Hydrate is a term used in inorganic chemistry and organic chemistry to indicate that a substance contains water. The chemical state of the water varies widely between hydrates, some of which were so labeled before their chemical structure was understood.
Chemical nature of hydrates
In organic chemistry, hydrate is a compound formed by the addition of water or its elements to another molecule.
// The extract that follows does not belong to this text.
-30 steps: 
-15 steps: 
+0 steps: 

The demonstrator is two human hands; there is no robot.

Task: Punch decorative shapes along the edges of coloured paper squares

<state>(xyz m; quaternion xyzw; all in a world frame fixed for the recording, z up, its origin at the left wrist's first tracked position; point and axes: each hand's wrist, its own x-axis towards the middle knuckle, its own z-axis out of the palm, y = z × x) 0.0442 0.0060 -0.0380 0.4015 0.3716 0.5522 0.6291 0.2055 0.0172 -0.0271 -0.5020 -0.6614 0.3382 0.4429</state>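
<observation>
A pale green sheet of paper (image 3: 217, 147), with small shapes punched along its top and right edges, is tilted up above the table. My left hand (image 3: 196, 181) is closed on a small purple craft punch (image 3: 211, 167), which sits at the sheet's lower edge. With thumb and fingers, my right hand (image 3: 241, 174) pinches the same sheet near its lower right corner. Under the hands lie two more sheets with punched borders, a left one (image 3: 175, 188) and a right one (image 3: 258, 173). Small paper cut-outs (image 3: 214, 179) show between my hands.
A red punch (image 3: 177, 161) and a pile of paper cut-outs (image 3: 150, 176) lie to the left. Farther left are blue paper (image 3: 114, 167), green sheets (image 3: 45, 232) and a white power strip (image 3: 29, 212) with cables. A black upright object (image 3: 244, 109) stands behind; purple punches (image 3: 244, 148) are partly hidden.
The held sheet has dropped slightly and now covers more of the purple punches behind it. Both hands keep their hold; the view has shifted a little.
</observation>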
For example, ethanol, CH3–CH2–OH, can be considered as a hydrate of ethene, CH2=CH2, formed by the addition of H to one C and OH to the other C. A molecule of water may be eliminated, for example by the action of sulfuric acid. Another example is chloral hydrate, CCl3–CH(OH)2, which can be formed by reaction of water with chloral, CCl3–CH=O.
Molecules have been labeled as hydrates for historical reasons. Glucose, C6H12O6, was originally thought of as C6(H2O)6 and described as a carbohydrate, but this is a very poor description of its structure as known today. And methanol is often sold as “methyl hydrate”, implying the incorrect formula CH3OH2, while the correct formula is CH3–OH.
Many organic molecules, as with inorganic molecules, form crystals that incorporate water into the crystalline structure without chemical alteration of the organic molecule (water of crystallization). The sugar trehalose, for example, exists in both an anhydrous form (melting point 203°C) and as a dihydrate (melting point 97°C). Protein crystals commonly have as much as 50% water content.
Hydrates are inorganic salts "containing water molecules combined in a definite ratio as an integral part of the crystal" that are either bound to a metal center or that have crystallized with the metal complex. Such hydrates are also said to contain water of crystallization or water of hydration. If the water is heavy water, where the hydrogen involved is the isotope deuterium, then the term deuterate may be used in place of hydrate.
A colorful example is cobalt(II) chloride, which turns from blue to magenta (red) upon hydration, and can therefore be used as a water indicator.